# Paceship 23



## Kper (Mar 23, 2013)

Taking a back road to visit our son we stumbled across a sailboat sitting under cover hours from the nearest lake so I stopped to inquire. It didn't have a "for sale" sign on it but the older gentleman said he'll never get around to sailing it and asked if I could help get some information on it and a possible value. Turns out it was an AMF Paceship, or a PY23. The owner has had it for years and has never had it in the water. In fact, the owner before him never had it in the water and the last registration shows 1999 IIRC. It's sitting on a trailer with a little corrosion but not bad. It has 5 sails with it but I didn't take them out of the bags but can say what I did see of them they felt very good. Of course I don't know if they are damaged or what, exactly, they are. There is no roller furler and no electronics for the most part. He's replaced the interior but it would need a cleaning. The bow pulpit has been repaired and there's a 4" scratch below water line that may or may not be through the gelcoat - hard to tell because it has had a temp repair over it. Not sure of the condition of the swing keel, either. Comes with a 6hp, 2 cycle Evenrude.

Anyone have any idea what these are worth? I couldn't find any for sale online go get a feel for current values.



Thanks.

Well, it appears I am not mature enough to post photos, sorry.


----------



## p_everette (Aug 3, 2012)

Here is a link to the Paceship forums

The Paceship Website Forums

I have a PY-23, It is worth what ever you are willing to pay for it. From your description sounds like it could be worth a $1.00 to $2000.00. I keep mine in a slip on the Indian River in Melbourne, Fl. It is perfect for the river, it is a great little day sailor, and as an occasional overnighter. I would buy it again.

Phil


----------



## Sal Paradise (Sep 14, 2012)

Hmm, the old 2 cycle motor could be a worry. If that tests well at least in a barrell ( run it for half an hour at least) then agree the high end would be $2k. If the motor won't run, then $1000 might be an offer.


----------



## sony2000 (Jan 30, 2013)

It was made in the same community that produced the Bluenose l and ll, in Nova Scotia, Canada. All that to say, they knew what they were doing.
When I wanted a 29 footer or there abouts, I came across a 1973 Paceship 29 CB in partial rebuild, that it maybe the last one built. So I continued the rebuild with used parts, because boats are worth not much anyway. 
I'll see if I can load a good picture of my new asset.


----------



## Kper (Mar 23, 2013)

Sony2000, that could be exactly what I looked at. We recently sold our Catalina 25 so the PY23 was a bit on the small side for us but I couldn't resist stopping and inquiring. Was fun looking and conversing with the owner.


----------



## Kper (Mar 23, 2013)

Sal Paradise said:


> Hmm, the old 2 cycle motor could be a worry. If that tests well at least in a barrell ( run it for half an hour at least) then agree the high end would be $2k. If the motor won't run, then $1000 might be an offer.
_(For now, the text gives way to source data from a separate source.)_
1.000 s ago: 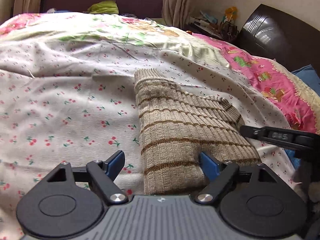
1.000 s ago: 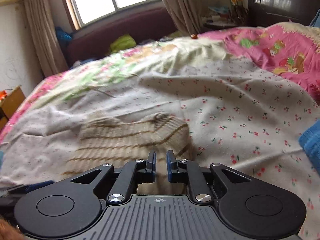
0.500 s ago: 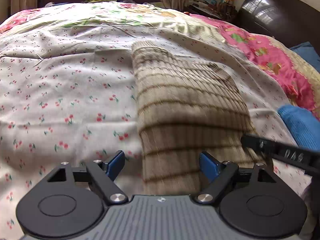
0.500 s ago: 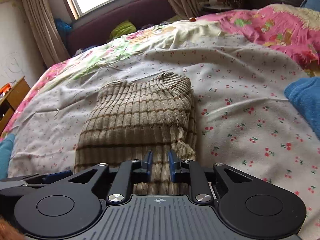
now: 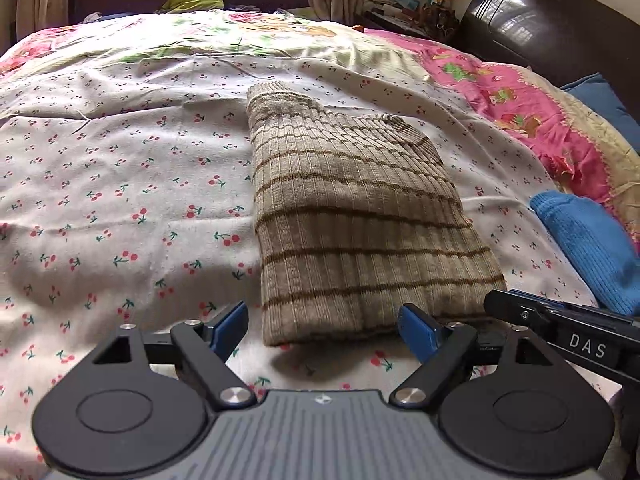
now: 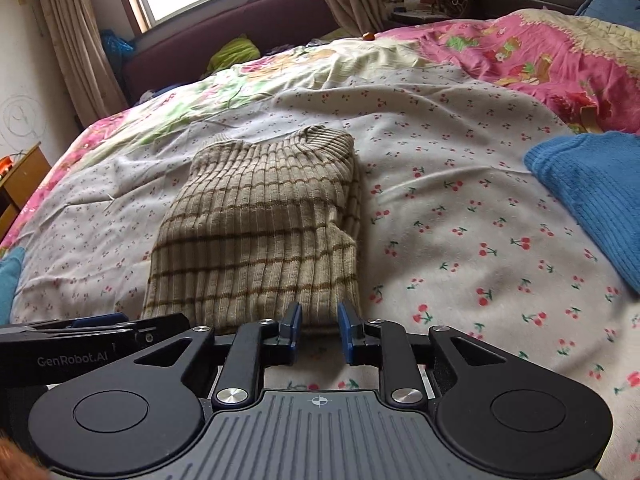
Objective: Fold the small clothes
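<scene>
Folded once lengthwise already, by the look of it: sweater (image 5: 356,220) lying flat on the bed (image 5: 120,200), centre of the left view, near hem just above both grippers, collar toward the top of the frame. Left gripper (image 5: 322,326) released, blades spread wide to either side of the hem's near left corner, apparently just short of the cloth, though contact hard to tell. Right gripper (image 6: 318,330) parted more narrowly, holding nothing, low centre in its own view, poised at the hem's near right part. Next step, judging from the task: pinch both hem corners and carry them up to the collar for a crosswise fold. Best to bite all stacked layers at each corner, not only the top one, since ribbed knit stretches and slides; take a deep grip, lift both sides level and together, then lay the hem squarely on the collar end. Worth watching the loose flap along the right edge in the right view, likely a tucked sleeve, prone to slipping out on the lift. Blue cloth (image 6: 592,196) at mid right lies well apart, no obstacle. Soft bedding underneath, so avoid catching the sheet along with the hem.
</scene>
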`<state>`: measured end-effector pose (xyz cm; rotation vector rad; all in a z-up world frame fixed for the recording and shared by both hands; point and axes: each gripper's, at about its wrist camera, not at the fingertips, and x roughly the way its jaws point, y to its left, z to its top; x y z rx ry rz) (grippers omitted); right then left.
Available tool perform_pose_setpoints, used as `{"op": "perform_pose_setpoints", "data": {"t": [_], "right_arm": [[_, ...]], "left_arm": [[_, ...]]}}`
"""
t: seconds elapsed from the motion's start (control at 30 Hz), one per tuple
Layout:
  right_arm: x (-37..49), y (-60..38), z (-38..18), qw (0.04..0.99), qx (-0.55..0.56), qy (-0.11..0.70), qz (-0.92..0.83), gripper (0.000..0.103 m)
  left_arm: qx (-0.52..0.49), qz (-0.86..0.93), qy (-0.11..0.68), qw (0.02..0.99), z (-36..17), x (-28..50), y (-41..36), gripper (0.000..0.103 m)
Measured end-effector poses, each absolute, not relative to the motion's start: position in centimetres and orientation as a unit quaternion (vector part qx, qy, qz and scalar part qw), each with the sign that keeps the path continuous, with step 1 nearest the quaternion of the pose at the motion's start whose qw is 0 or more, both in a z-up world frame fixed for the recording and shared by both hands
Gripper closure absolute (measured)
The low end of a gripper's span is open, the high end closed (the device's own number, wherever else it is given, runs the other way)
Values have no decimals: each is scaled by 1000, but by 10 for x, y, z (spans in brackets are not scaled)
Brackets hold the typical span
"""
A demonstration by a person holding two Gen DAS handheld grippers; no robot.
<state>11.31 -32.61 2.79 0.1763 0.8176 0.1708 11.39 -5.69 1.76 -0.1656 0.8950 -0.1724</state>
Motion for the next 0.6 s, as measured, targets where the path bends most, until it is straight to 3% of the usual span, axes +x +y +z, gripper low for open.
{"op": "perform_pose_setpoints", "data": {"t": [0.6], "right_arm": [[80, -340, 2, 925, 95, 363, 63, 77]], "left_arm": [[-53, -63, 441, 894, 16, 82, -69, 10]]}}
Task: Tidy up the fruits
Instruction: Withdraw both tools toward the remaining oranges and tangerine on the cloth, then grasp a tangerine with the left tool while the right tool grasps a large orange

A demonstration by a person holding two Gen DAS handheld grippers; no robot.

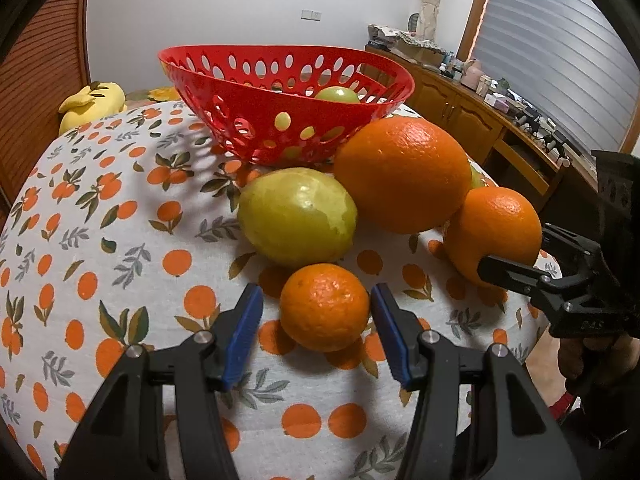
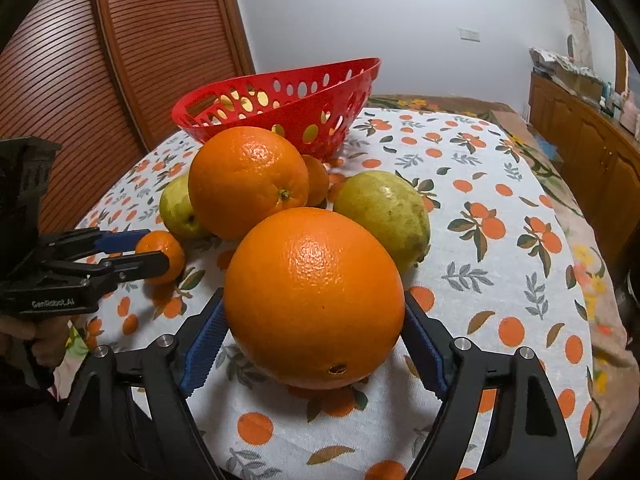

Does your price include the trailer? I had placed a mental estimate of the trailer itself at about $1000.


----------



## Sal Paradise (Sep 14, 2012)

Yes. The trailer makes it all worthwhile and do able but its just included with the boat. 

I would pursue it because it has a trailer. That means go get it and bring it home. If the trailer is really beautiful then put something extra, like maybe $300, into the price. But Yes I include the trailer in the $1k- $2k price.


----------



## Kper (Mar 23, 2013)

Thank you.


----------



## norahs arc (Jan 23, 2013)

Re PY 23 - I have sailed past lots of them. Paceship made a fixed keel 23' that is a good boat but the PY 23 is a keel/centerboard and pretty slow. That said they were well built and very good looking - just more of a motor sailor than sailboat from what I have seen. I have even passed one while I was sailing (Catalina 27) and he was motoring with a 9.9 HP outboard just screaming. The sailing qualities do not impress me at all. But they are pretty!


----------



## JimsCAL (May 23, 2007)

norahs arc said:


> Re PY 23 - I have sailed past lots of them. Paceship made a fixed keel 23' that is a good boat but the PY 23 is a keel/centerboard and pretty slow. That said they were well built and very good looking - just more of a motor sailor than sailboat from what I have seen. I have even passed one while I was sailing (Catalina 27) and he was motoring with a 9.9 HP outboard just screaming. The sailing qualities do not impress me at all. But they are pretty!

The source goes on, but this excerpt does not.